**What to produce**
Output the data that follows exactly, line for line.

**Dataset extract**
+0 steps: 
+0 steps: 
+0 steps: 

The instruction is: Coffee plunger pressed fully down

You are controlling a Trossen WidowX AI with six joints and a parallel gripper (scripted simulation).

**Answer area**
+0 steps: 
+0 steps: 
+0 steps: 

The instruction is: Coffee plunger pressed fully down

You are controlling a Trossen WidowX AI with six joints and a parallel gripper (scripted simulation).

What appears above is the full answer.